**Exercise input**
<<<<
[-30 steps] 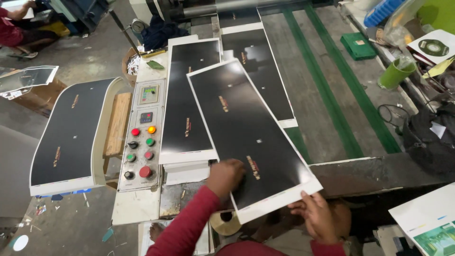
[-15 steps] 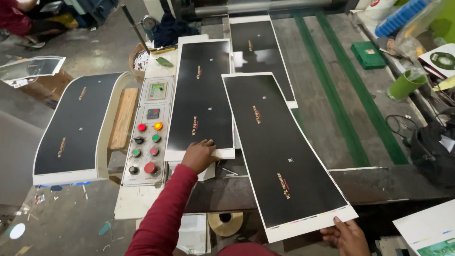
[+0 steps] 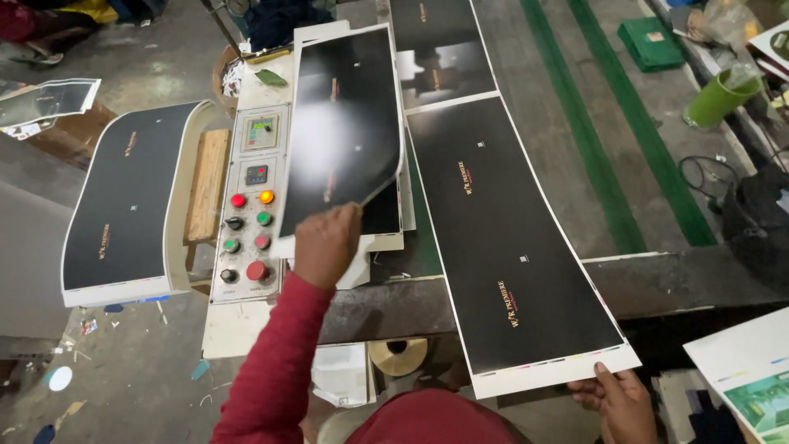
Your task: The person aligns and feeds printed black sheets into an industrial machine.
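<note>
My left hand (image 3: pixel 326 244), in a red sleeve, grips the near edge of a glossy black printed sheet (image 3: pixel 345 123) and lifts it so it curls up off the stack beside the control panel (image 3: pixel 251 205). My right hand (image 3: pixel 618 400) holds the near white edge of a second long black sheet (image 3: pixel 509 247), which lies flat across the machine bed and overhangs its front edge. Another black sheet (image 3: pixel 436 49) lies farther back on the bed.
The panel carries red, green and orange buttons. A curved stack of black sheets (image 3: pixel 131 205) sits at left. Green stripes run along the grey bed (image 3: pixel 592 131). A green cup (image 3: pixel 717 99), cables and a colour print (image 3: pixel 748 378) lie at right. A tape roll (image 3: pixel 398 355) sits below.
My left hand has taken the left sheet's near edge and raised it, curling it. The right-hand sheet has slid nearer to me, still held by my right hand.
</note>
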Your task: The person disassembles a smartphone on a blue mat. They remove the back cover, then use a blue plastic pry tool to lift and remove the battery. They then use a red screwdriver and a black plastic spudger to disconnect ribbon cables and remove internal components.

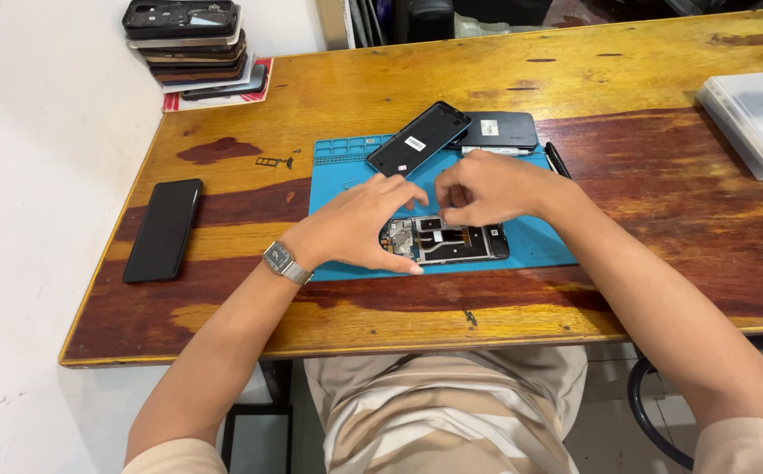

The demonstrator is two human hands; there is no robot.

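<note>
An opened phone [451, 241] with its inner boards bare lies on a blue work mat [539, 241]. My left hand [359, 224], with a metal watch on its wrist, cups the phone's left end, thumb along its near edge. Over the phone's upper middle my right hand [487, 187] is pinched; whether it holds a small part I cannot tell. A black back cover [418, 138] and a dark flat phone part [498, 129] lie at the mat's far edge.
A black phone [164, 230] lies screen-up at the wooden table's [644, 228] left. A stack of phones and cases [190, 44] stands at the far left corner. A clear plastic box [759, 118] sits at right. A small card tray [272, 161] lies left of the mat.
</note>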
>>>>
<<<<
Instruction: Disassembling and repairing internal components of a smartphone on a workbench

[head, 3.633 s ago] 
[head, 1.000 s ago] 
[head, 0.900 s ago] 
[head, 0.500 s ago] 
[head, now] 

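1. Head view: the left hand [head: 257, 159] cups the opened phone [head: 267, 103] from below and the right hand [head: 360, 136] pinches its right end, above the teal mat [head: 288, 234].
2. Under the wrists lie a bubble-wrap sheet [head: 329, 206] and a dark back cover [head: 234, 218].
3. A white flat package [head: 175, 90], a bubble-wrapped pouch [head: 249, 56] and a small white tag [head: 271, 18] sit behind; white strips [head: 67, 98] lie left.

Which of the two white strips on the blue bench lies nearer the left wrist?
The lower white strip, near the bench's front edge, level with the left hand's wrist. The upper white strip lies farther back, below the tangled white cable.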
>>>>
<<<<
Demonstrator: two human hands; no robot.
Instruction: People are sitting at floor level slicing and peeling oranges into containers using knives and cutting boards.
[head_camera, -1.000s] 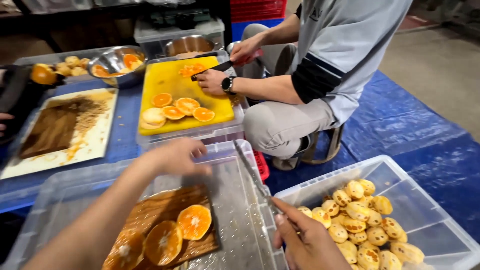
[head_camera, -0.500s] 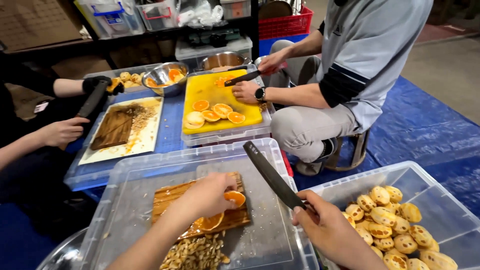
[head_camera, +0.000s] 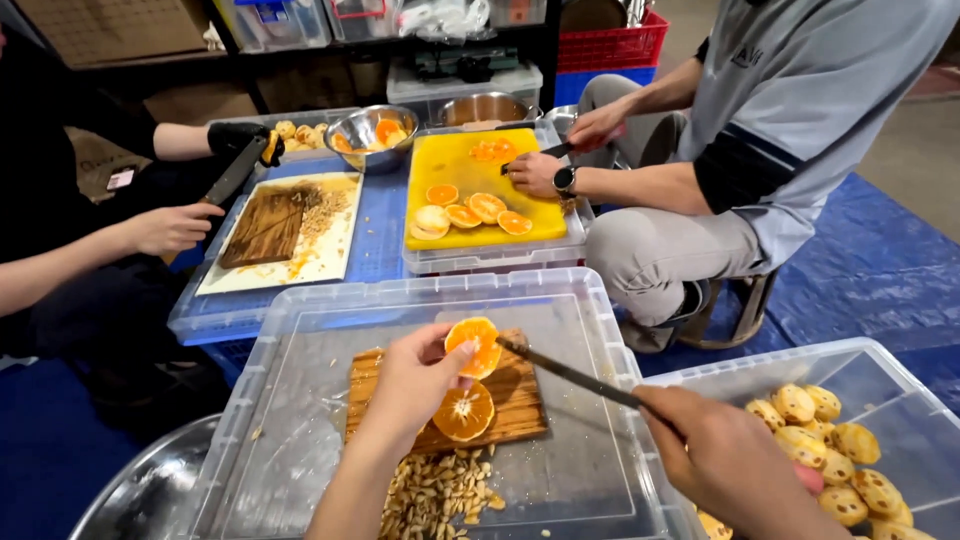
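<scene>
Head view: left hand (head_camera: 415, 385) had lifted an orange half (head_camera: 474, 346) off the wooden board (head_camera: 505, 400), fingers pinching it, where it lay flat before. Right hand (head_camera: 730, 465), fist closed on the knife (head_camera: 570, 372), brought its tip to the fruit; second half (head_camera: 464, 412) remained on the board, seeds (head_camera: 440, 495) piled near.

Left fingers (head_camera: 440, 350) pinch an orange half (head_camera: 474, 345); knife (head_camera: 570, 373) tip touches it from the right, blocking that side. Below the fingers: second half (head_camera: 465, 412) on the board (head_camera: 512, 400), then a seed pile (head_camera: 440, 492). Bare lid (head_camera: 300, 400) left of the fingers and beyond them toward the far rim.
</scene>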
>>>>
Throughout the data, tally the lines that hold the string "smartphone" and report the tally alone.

**Result below**
2